Le chef d'État algérien Abdelaziz Bouteflika, donné favori de la présidentielle malgré une contestation inédite, a promis une «démocratie plus large» lors du début dimanche de la campagne électorale, assurée sur le terrain par des collaborateurs en raison de ses ennuis de santé.

«Dès 2014, il y aura un changement dans la Constitution», a déclaré son ex-premier ministre Abdelmalek Sellal devant un millier de partisans tassés dans une salle de la ville d'Adrar (Sahara).

«L'Algérie aura une démocratie large, une démocratie participative. Tous les citoyens participeront au développement du pays», a poursuivi M. Sellal, chargé pour la troisième fois consécutive de diriger la campagne de M. Bouteflika pour le scrutin du 17 avril.

Dès l'annonce le 22 février - par M. Sellal - de la candidature du président à sa réélection, les manifestations se sont multipliées contre un nouveau quinquennat de M. Bouteflika et les interrogations sur sa capacité à diriger le pays ont même provoqué une polémique au sein de la hiérarchie militaire.

Au pouvoir depuis 15 ans, le président sortant, âgé de 77 ans, apparaît considérablement amoindri depuis un AVC en avril 2013, qui a nécessité 80 jours d'hospitalisation à Paris.

Silencieux depuis des mois, il s'est finalement exprimé publiquement en déposant son dossier le 3 mars au Conseil constitutionnel. D'une voix à peine audible, il a annoncé sa candidature sous le slogan «Notre serment pour l'Algérie».

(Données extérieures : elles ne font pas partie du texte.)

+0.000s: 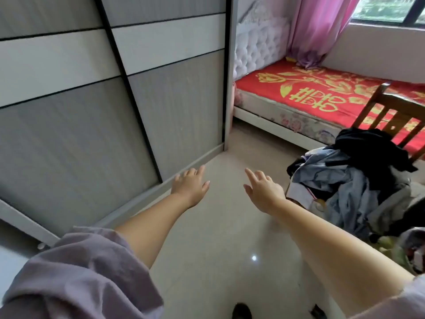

Face à une contestation repartie de plus belle après, le chef d'État sortant s'est adressé samedi aux Algériens: «Les difficultés liées à ma santé ne semblent pas me disqualifier à vos yeux ou plaider en faveur de ma décharge des lourdes responsabilités qui ont eu raison d'une bonne partie de mes capacités», a-t-il dit dans un message relayé par l'agence APS.

Fait inédit, le favori a réparti dimanche sept représentants à travers le pays, chargés de mener sa campagne dans une compétition qui s'annonce déséquilibrée face à des adversaires ne pouvant compter que sur eux-mêmes sur le terrain.

Une campagne par procuration

Outre M. Sellal, le patron du Front de Libération nationale (FLN) Amar Saâdani, le président du Sénat Abdelkader Bensalah, deux ministres, Amara Benyounès et Amar Ghoul, et l'ex-patron du FLN et ancien premier ministre, Abdelaziz Belkhadem devaient prendre la parole un peu partout dans le pays. L'ex-premier ministre Ahmed Ouyahia devait lui aussi s'exprimer dans le courant de la semaine.

Dans les rues d'Alger, les panneaux d'affichage des six candidats retenus pour ce scrutin restaient désespérément vides dimanche, à l'exception de portraits de M. Bouteflika, selon un photographe de l'AFP.

Le principal rival de M. Bouteflika sera Ali Benflis, 69 ans, son ancien homme de confiance et déjà concurrent lors de la présidentielle de 2004.

M. Benflis devait s'adresser à ses partisans à Mascara (350 km à l'ouest d'Alger), ville de l'émir Abdelkader, fondateur de l'État moderne algérien.

Dans une interview parue dimanche dans Jeune Afrique, M. Benflis a appelé à une «alternative démocratique» et a promis une nouvelle Constitution pour «rétablir l'équilibre des pouvoirs».

Samedi, le site officiel de M. Bouteflika avait été piraté pour faire apparaître un titre assurant «Ali Benflis sera le futur président» -avec la faute d'orthographe pour «future»-, selon El-Watan2014, site de la présidentielle du journal francophone. La direction de la communication du candidat a reconnu l'incident dimanche en annonçant la «fermeture momentanée» du site «suite à des attaques».

Les quatre autres candidats sont Louisa Hanoune du Parti des Travailleurs (gauche), Moussa Touati, président du Front national algérien (nationaliste), Ali Fawzi Rebaïne, chef d'un autre parti nationaliste, Ahd (Serment) 54, et Abdelaziz Belaid, un ancien du FLN qui a fondé en 2012 le Front El Moustakbel.

Cinq partis d'opposition et l'ex-chef du gouvernement, Ahmed Benbitour qui avait renoncé à se présenter quand M. Bouteflika a annoncé sa candidature, ont créé une Coordination nationale pour le boycottage du scrutin. Après avoir réuni vendredi des milliers de partisans à Alger, ils se sont rencontrés dimanche pour mettre au point un programme de transition.

L'ancien président Liamine Zeroual, qui s'est retiré de la politique mais reste très populaire, est lui-même sorti de son silence jeudi pour réclamer une «alternance du pouvoir».